The NVIDIA Jetson Orin Nano 8GB is incompatible with the FLUX.1 Dev model due to insufficient VRAM. FLUX.1 Dev, with its 12 billion parameters, requires 24GB of VRAM when using FP16 (half-precision floating point) for inference. The Jetson Orin Nano 8GB only provides 8GB of VRAM, resulting in a deficit of 16GB. This means the entire model cannot be loaded onto the GPU simultaneously, leading to out-of-memory errors and preventing successful inference.

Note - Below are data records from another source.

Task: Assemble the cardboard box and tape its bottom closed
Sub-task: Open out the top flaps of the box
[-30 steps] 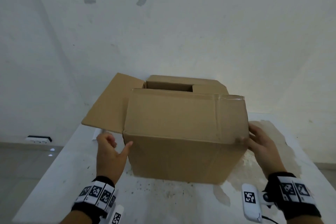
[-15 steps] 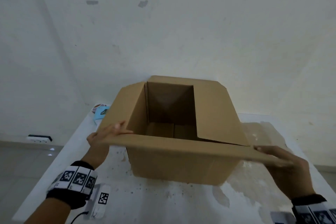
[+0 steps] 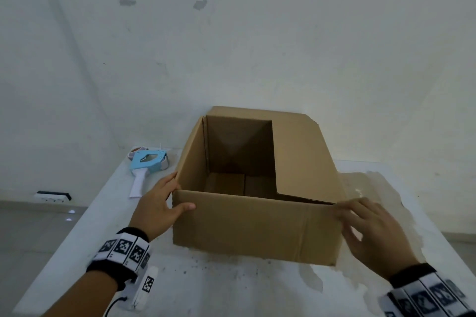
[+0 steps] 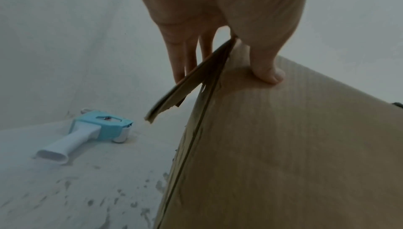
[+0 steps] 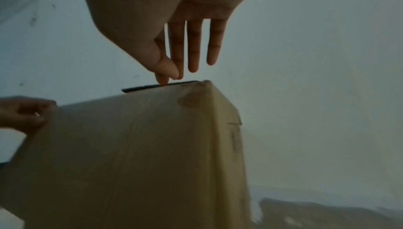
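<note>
The brown cardboard box (image 3: 252, 229) stands upright on the white table (image 3: 231, 285) with its top open. Its near flap lies folded down against the front wall. The right flap (image 3: 301, 157) leans inward over the opening. Closed bottom flaps (image 3: 239, 185) show inside. My left hand (image 3: 162, 201) straddles the near-left corner: the thumb (image 4: 270, 75) presses on the front, and straight fingers (image 4: 181, 63) lie along the left flap. My right hand (image 3: 371, 229) is at the near-right corner, fingers straight, one fingertip (image 5: 162, 80) touching the top edge. A blue and white tape dispenser (image 3: 148, 165) lies left of the box.
A wall rises directly behind the table, and the box's far side sits close to it. A stained patch (image 3: 373, 188) marks the tabletop right of the box. A socket strip (image 3: 52, 196) sits low on the wall to the left.
The near flap swung from upright, through level, down flat against the front wall, both hands following it. The left flap went down too, uncovering the tape dispenser.
</note>
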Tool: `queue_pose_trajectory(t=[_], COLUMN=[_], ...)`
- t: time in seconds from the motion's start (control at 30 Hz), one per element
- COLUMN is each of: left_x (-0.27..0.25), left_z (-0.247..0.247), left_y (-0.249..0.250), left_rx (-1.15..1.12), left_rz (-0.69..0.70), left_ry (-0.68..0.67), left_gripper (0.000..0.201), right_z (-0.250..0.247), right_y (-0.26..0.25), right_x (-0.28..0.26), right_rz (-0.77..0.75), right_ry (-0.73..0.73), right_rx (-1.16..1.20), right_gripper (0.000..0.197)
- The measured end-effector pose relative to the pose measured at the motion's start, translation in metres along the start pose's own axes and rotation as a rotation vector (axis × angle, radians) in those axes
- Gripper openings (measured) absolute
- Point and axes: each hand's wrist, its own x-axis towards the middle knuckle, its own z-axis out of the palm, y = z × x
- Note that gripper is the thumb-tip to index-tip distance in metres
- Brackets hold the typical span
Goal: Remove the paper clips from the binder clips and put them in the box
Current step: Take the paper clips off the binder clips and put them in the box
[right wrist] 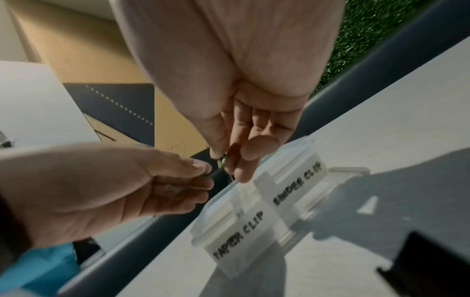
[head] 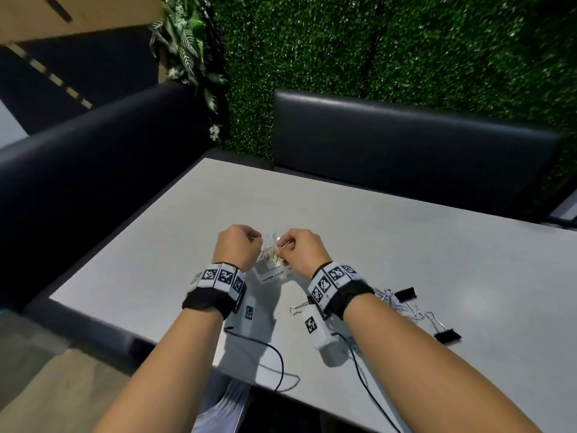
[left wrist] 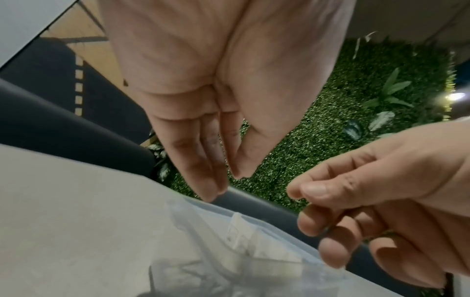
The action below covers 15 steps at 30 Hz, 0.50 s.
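Note:
A clear plastic box (head: 271,274) stands on the grey table (head: 374,229); its two compartments are labelled PAPER CLIP (right wrist: 237,237) and BINDER CLIP. Both hands hover just above it. My right hand (head: 283,245) pinches a small metal paper clip (right wrist: 223,160) between thumb and fingers over the box's far side. My left hand (head: 256,242) is close beside it on the left, fingers loosely extended (right wrist: 203,176) with nothing seen between them. In the left wrist view the left fingertips (left wrist: 213,193) point down at the box rim (left wrist: 254,219).
Black binder clips (head: 406,294) (head: 448,335) with silver handles and tangled paper clips lie on the table right of my right wrist; one more (head: 298,307) shows under it. A dark padded bench (head: 406,145) surrounds the table. Cables trail off the near edge.

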Motion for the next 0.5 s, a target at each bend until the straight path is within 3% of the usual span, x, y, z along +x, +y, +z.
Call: queue_pose_trajectory(t=[0.1,0.2,0.4,0.5], left_x=[-0.013,-0.042,-0.104,-0.123], left_z=[-0.005,0.0,0.059,0.091], left_y=[0.007,0.029,0.06,0.062], left_rx=[-0.021,-0.111,0.014,0.193], left_rz=[0.067,0.182,0.441,0.515], left_ry=[0.016,-0.066,-0.497,-0.583], left_gripper=[0.014,0.011,0.015,0.019], right_z=[-0.015,-0.045,-0.115,-0.129], right_y=[0.003,0.021,0.094,0.126], right_x=[-0.011,-0.031,-0.107,-0.145], right_rz=[-0.008,-0.018,0.097,0.188], right_ry=[0.006,0.048,0.082,0.028], right_rx=[0.027,-0.037,-0.236,-0.29], right_gripper=[0.004,0.005,0.007,0.01])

Furthermore, even if aggressive quantization techniques were applied to reduce the model's memory footprint, the limited memory bandwidth of 0.07 TB/s on the Jetson Orin Nano would likely result in significantly reduced performance. Loading model weights and intermediate activations during inference would become a bottleneck, severely impacting the tokens/second generation rate. While the Ampere architecture and Tensor Cores could accelerate certain operations, they cannot overcome the fundamental VRAM limitation and memory bandwidth constraints.
Due to the significant VRAM shortfall, running FLUX.1 Dev on the Jetson Orin Nano 8GB is not feasible without substantial modifications. Consider exploring smaller diffusion models that fit within the available 8GB of VRAM. Alternatively, you could investigate offloading some model layers to system RAM, but this would drastically reduce performance. For optimal performance with FLUX.1 Dev, a GPU with at least 24GB of VRAM is strongly recommended. Another possibility is to utilize distributed inference across multiple devices, although this is a complex setup best suited for advanced users.
If you are set on using the Orin Nano, focus on extreme quantization techniques such as 4-bit or even 2-bit quantization. This might allow the model to fit into VRAM, but will likely reduce the quality of the output. Also, experiment with very small batch sizes, potentially even down to a batch size of 1, to reduce memory pressure.